> **Task prompt**
Nothing after the line containing "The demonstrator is" belongs in the answer; write out exactly every line from the start of the material up to it, including it.

> **Recorded information**
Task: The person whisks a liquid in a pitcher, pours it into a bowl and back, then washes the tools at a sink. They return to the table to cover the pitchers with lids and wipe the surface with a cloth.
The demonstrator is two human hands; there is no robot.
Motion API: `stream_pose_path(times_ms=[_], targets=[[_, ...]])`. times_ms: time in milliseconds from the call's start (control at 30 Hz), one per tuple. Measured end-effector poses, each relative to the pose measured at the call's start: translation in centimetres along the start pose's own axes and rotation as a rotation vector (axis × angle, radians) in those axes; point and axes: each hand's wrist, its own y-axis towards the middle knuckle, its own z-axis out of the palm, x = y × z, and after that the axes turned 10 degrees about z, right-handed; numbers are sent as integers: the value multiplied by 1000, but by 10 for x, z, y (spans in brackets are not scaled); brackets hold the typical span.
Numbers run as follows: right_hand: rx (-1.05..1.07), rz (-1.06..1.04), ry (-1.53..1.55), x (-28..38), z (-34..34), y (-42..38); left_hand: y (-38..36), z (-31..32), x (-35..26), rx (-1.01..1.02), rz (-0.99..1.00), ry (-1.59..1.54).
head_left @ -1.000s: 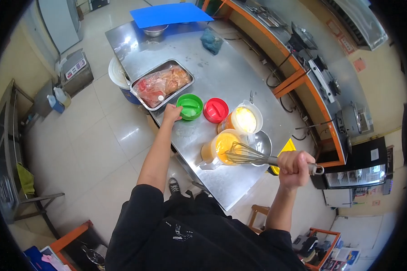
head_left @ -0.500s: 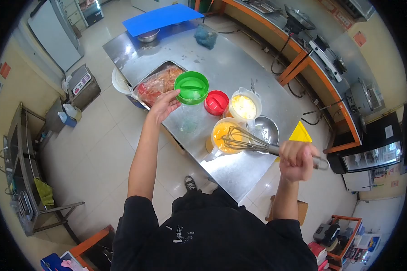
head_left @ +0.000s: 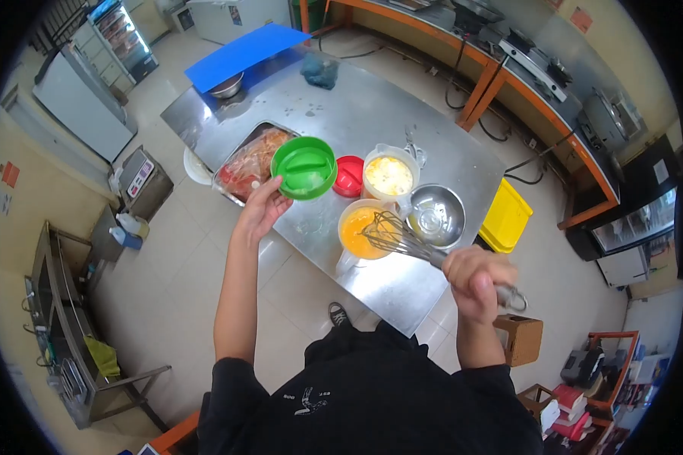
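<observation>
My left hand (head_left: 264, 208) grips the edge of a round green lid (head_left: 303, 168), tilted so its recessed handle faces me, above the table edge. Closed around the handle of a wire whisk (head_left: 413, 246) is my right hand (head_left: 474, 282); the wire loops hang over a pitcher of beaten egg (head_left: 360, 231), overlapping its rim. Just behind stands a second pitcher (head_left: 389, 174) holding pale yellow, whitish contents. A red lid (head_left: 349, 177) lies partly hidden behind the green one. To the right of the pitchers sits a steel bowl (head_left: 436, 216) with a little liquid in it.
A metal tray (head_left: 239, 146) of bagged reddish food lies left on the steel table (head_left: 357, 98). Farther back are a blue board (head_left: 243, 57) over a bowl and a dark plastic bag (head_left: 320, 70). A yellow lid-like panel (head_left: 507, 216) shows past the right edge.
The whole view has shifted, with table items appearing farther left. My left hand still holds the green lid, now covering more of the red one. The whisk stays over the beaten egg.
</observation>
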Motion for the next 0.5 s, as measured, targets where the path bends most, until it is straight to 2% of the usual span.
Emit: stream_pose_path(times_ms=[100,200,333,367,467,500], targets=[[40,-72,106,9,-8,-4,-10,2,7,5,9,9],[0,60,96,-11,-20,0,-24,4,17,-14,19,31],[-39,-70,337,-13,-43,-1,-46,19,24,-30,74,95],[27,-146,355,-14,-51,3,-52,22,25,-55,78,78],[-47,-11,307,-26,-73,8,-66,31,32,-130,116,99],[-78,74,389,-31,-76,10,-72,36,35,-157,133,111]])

> **Task result**
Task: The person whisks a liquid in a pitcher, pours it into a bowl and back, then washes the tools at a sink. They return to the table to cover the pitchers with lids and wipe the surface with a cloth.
The demonstrator is two human hands; there is no robot.

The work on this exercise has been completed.